[Assignment] How many lines in the listing below contain the string "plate"? Say only the number.

[Records supplied]
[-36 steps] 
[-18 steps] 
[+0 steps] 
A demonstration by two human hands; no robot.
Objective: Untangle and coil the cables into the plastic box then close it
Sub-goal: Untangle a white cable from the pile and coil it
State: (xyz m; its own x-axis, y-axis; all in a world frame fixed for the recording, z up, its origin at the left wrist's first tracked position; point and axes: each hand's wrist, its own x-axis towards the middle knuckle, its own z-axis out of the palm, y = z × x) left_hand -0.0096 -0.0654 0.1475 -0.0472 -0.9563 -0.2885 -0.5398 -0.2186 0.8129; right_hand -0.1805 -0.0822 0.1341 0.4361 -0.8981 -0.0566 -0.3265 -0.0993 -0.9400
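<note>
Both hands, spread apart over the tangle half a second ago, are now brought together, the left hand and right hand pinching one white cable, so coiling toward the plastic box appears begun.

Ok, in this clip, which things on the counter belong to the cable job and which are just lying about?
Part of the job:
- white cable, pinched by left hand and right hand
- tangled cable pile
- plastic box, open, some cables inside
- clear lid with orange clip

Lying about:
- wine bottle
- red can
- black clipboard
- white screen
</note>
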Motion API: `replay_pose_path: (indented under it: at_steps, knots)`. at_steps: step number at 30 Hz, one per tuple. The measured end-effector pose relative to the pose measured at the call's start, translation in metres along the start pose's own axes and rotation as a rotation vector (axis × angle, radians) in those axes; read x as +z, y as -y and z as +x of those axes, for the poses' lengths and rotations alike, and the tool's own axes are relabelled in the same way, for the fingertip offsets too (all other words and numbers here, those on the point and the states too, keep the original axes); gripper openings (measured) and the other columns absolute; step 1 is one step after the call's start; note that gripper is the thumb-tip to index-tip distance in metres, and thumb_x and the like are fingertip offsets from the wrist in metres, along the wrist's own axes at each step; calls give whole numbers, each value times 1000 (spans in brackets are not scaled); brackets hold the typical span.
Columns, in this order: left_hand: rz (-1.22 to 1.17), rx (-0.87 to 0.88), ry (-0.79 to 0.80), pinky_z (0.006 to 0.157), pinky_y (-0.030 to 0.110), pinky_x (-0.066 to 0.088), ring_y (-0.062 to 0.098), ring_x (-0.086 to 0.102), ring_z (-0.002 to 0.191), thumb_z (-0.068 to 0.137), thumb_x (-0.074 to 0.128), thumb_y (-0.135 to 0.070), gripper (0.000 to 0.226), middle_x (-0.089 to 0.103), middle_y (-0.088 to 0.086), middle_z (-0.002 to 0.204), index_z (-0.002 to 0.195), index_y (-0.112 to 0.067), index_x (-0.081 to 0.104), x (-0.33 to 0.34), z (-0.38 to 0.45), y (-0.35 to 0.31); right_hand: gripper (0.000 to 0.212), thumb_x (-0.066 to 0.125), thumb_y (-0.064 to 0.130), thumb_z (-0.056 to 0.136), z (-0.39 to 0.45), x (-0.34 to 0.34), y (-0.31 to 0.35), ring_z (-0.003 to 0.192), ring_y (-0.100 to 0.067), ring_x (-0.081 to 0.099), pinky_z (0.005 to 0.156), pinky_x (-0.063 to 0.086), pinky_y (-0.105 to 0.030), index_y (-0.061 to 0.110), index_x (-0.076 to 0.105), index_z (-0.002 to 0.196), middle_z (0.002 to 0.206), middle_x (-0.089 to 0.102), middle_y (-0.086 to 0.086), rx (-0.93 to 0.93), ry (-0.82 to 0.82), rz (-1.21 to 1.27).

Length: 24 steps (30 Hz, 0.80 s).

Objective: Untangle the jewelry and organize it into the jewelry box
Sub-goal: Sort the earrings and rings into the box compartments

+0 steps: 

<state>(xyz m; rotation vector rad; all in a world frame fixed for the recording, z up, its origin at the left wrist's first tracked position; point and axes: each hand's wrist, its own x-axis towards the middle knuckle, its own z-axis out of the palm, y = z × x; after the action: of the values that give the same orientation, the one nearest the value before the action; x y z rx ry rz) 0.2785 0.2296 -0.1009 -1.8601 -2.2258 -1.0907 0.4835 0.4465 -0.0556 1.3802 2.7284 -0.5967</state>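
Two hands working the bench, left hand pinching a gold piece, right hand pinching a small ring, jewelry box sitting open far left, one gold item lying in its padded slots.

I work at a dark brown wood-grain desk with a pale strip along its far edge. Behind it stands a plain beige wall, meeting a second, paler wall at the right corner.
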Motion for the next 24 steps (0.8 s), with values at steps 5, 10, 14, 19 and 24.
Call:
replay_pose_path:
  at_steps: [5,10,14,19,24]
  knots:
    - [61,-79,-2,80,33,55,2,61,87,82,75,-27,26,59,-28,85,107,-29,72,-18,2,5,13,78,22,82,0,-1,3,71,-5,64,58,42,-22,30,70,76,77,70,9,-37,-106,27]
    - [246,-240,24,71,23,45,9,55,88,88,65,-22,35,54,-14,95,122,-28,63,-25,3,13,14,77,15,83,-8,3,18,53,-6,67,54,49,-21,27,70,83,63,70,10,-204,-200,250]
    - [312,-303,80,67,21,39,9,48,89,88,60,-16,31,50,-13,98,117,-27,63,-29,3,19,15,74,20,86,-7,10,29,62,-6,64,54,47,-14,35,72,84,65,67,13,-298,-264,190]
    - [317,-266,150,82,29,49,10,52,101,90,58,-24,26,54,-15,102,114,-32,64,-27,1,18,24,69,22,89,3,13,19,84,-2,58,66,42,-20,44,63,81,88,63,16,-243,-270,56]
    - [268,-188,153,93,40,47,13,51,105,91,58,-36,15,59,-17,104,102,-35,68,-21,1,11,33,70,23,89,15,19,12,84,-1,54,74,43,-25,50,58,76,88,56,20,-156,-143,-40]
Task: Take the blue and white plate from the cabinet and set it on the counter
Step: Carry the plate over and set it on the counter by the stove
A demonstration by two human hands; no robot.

[Exercise response] 2